Burger-Topping Onion Jam
Makes about 1 1/2 cups, or two small jars' worth.
Note: This recipe can be doubled or quadrupled.


1 pound onions
1 tablespoon olive oil
1/2 cup dry red wine
1/2 cup white sugar
1/4 cup brown sugar
1/4 cup balsamic vinegar
1/2 teaspoon salt
1/4 teaspoon red chili flakes


1. Peel and either thinly slice or rough chop the onions. Rough chopping them will result in a chunky jam with more oniony zip, while thinly slicing them will yield a smoother and more mellow product.

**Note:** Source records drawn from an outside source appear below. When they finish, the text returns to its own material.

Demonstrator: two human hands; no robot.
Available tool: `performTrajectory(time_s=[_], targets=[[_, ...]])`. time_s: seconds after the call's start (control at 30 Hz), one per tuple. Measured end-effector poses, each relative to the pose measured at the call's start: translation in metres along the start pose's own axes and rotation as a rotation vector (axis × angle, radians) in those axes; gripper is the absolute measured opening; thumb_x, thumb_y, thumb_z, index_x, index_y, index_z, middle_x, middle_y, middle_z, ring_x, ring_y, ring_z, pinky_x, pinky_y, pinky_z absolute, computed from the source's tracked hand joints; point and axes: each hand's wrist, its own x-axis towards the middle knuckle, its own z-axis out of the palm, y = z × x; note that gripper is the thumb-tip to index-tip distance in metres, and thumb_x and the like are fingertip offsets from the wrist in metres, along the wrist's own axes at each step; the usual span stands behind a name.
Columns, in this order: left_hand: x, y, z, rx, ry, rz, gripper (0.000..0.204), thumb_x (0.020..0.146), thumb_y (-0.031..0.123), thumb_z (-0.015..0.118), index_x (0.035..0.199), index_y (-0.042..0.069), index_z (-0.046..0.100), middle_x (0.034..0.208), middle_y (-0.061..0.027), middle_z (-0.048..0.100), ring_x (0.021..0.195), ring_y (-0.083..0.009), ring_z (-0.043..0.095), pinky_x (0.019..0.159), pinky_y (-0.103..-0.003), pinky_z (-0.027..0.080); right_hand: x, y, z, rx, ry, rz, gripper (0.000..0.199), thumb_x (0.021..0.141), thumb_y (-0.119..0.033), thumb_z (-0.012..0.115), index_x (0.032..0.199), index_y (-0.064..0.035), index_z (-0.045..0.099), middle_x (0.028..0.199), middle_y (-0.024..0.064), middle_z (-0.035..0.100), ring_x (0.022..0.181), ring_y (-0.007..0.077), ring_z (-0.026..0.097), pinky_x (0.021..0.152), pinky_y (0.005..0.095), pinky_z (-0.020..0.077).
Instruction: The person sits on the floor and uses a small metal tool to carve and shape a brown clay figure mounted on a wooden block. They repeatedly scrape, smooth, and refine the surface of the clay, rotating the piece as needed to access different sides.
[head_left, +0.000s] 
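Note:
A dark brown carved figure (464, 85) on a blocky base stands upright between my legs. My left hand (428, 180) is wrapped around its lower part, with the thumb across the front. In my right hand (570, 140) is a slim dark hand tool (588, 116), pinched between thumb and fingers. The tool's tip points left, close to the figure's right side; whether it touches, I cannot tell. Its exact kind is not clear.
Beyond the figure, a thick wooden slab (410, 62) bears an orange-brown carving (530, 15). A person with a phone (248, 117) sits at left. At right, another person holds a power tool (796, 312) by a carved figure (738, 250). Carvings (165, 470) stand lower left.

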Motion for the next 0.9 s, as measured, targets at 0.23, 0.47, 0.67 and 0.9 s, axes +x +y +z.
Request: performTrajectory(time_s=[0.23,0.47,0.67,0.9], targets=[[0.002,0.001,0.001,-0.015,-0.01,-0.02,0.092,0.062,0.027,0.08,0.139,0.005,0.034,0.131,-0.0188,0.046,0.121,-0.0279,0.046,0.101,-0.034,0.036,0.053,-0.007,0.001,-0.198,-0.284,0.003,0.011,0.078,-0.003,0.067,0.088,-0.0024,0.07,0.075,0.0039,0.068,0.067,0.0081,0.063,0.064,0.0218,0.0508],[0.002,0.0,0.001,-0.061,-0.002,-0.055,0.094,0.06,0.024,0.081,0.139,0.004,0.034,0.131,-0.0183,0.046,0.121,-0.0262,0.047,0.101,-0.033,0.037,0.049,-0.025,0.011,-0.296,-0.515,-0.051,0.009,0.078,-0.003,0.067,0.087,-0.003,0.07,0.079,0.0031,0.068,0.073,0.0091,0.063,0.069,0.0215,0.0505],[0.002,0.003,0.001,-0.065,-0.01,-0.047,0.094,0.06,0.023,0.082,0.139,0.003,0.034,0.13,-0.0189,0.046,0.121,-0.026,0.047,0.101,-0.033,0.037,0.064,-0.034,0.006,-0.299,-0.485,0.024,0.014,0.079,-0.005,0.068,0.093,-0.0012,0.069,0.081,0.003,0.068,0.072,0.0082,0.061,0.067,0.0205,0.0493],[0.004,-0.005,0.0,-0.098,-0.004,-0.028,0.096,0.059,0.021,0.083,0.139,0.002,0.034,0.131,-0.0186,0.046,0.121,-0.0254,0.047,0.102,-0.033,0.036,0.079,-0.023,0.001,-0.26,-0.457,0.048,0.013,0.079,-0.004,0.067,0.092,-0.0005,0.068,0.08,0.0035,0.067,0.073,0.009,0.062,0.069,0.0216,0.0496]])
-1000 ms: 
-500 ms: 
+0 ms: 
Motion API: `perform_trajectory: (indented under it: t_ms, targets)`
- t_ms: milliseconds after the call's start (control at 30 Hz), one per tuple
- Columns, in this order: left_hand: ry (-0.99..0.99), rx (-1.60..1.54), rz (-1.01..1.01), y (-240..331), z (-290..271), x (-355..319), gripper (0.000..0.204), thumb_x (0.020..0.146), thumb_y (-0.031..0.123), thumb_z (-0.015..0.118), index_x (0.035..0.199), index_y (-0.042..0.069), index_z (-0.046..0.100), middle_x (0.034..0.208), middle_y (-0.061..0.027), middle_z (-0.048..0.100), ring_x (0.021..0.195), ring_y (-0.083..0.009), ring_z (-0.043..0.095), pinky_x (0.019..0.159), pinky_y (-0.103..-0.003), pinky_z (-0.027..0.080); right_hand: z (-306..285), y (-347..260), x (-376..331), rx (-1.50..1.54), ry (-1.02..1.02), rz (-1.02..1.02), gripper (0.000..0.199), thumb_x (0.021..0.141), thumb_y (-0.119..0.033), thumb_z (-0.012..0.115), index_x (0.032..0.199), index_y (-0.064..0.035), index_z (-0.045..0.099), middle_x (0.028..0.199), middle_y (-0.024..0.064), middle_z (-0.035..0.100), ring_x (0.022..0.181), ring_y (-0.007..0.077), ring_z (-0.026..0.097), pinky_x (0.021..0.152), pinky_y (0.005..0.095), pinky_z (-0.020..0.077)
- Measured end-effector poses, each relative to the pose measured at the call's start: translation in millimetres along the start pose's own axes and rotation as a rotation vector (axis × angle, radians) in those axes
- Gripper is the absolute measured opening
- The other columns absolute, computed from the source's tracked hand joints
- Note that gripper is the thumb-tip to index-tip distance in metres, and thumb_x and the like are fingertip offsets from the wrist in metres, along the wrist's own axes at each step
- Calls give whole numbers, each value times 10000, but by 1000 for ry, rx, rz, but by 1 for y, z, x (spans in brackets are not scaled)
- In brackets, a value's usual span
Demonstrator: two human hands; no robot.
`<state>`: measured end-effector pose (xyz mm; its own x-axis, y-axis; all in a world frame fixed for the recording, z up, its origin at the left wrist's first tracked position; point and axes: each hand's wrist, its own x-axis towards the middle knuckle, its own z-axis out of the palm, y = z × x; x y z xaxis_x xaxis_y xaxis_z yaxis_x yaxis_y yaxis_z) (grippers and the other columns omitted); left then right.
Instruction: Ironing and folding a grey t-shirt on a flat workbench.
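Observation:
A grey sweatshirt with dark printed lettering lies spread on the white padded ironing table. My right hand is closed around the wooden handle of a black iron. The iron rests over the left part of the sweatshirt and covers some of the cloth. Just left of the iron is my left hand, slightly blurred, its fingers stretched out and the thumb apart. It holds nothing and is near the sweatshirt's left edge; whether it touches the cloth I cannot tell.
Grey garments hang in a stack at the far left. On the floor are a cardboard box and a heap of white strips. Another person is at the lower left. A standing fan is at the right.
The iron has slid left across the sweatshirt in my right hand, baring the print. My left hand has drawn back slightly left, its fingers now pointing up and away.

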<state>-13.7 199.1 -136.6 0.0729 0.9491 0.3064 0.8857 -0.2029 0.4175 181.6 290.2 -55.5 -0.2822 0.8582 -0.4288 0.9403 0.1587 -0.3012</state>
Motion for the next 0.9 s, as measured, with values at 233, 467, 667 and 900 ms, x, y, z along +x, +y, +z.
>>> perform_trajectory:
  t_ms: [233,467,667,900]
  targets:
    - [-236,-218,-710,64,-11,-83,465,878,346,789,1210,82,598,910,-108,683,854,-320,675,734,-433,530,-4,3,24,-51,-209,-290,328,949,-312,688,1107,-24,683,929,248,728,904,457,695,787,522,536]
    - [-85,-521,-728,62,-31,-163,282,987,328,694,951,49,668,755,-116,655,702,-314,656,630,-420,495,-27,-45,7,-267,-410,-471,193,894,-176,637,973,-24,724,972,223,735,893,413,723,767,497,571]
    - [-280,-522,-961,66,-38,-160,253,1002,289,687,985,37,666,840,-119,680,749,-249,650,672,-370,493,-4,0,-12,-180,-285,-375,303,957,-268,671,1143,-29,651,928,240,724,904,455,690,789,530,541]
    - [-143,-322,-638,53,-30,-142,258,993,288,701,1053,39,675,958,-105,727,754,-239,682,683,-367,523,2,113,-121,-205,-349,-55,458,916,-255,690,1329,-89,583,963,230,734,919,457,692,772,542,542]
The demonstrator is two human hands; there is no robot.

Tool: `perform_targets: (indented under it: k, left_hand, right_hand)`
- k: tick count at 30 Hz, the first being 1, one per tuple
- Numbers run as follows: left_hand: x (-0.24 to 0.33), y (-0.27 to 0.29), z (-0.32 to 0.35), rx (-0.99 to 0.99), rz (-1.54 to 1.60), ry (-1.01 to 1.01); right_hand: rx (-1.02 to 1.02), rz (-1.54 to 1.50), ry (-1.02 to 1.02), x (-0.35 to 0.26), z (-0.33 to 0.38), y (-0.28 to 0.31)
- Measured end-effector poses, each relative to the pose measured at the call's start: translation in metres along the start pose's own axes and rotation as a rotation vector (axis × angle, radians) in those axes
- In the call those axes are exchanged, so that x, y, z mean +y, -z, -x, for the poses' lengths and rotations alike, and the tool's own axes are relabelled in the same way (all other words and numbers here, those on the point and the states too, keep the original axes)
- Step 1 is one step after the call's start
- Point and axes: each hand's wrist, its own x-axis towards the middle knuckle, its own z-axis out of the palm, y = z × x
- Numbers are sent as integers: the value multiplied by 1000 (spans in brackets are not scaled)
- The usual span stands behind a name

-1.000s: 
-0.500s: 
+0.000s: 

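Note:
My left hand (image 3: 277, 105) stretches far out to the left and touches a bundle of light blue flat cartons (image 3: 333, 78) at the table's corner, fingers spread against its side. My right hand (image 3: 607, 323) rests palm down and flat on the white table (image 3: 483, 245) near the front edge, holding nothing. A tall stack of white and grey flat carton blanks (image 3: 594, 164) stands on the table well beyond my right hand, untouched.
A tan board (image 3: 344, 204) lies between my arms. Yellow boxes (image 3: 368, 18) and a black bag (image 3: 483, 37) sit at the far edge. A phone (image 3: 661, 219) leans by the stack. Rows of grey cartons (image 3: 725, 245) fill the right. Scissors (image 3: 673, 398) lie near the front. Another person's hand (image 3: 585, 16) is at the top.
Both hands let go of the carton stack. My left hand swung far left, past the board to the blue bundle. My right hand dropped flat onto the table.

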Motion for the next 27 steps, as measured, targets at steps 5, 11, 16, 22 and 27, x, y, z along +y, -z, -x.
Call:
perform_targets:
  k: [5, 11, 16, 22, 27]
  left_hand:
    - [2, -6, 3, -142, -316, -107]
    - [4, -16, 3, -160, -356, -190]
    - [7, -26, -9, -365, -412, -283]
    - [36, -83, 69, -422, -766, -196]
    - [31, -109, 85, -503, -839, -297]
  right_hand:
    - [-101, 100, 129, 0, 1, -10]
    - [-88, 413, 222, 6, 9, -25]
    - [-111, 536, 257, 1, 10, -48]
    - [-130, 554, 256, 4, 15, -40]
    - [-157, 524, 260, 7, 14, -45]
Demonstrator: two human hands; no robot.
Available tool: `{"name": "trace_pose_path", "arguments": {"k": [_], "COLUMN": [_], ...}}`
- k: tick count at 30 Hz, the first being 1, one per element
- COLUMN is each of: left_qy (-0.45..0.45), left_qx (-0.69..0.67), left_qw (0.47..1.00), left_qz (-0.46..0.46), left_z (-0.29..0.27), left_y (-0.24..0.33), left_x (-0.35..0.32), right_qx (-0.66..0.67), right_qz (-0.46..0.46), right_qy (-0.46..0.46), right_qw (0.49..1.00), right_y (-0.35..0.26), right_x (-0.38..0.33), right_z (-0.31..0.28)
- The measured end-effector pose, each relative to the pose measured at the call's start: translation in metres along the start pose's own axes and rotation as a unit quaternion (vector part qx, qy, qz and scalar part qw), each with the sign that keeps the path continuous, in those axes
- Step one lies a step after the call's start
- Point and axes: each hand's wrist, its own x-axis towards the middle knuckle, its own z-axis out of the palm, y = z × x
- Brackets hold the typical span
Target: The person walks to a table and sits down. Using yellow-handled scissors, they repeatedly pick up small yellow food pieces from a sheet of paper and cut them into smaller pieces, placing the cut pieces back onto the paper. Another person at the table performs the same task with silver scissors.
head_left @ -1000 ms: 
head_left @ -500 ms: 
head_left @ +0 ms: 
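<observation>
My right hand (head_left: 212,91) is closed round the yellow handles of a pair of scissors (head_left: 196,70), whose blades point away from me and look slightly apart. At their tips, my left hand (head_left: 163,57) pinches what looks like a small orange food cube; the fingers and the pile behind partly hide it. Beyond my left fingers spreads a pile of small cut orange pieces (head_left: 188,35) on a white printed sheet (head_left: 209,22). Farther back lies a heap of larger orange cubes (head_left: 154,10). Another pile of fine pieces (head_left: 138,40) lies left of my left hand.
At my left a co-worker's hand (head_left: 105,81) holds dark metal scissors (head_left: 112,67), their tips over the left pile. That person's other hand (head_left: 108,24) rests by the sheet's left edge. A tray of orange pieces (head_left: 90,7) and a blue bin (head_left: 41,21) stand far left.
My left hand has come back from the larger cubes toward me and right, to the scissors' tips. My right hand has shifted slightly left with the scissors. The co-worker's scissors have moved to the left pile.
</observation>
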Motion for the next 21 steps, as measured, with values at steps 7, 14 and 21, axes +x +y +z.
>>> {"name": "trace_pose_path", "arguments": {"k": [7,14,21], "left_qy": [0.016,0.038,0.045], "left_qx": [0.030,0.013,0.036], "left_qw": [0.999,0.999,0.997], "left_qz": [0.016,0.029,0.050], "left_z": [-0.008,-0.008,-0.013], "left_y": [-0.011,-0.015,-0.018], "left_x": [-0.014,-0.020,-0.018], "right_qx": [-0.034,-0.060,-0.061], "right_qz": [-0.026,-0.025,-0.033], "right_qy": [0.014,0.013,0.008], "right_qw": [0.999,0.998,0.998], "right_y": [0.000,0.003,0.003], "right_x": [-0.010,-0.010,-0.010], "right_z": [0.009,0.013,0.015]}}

2. Heat a large Dutch oven or heavy skillet over low to medium heat. Add the olive oil and onions, and stir to coat them. Partially cover the pot or skillet and be patient as they sweat. Stir the onions ever 5 minutes or so, until they are soft and perhaps beginning to brown just a little, about 15 to 20 minutes. If the onions have not browned at all, uncover them and raise the heat ever so slightly. You don't want to see any crisping or burning — just a color change.

3. Raise the heat to medium. Give the onions a few final tosses while the temperature inside the pan rises, then add the wine immediately and deglaze anything that may have stuck to the bottom of the pot.

4. Add the sugars, salt, vinegar, and chili flakes. Stir until the sugar has dissolved and the onions are well coated. Continue cooking, uncovered, until the liquid becomes syrup-like, bearing in mind that it will jell a bit more after it cools.

5. Leave the pot uncovered while the jam cools slightly, then transfer to sterilized jars (while the jam is cooking, drop the jars and lids into a pot of boiling water for a minute or too and then let them air dry). Store in the refrigerator.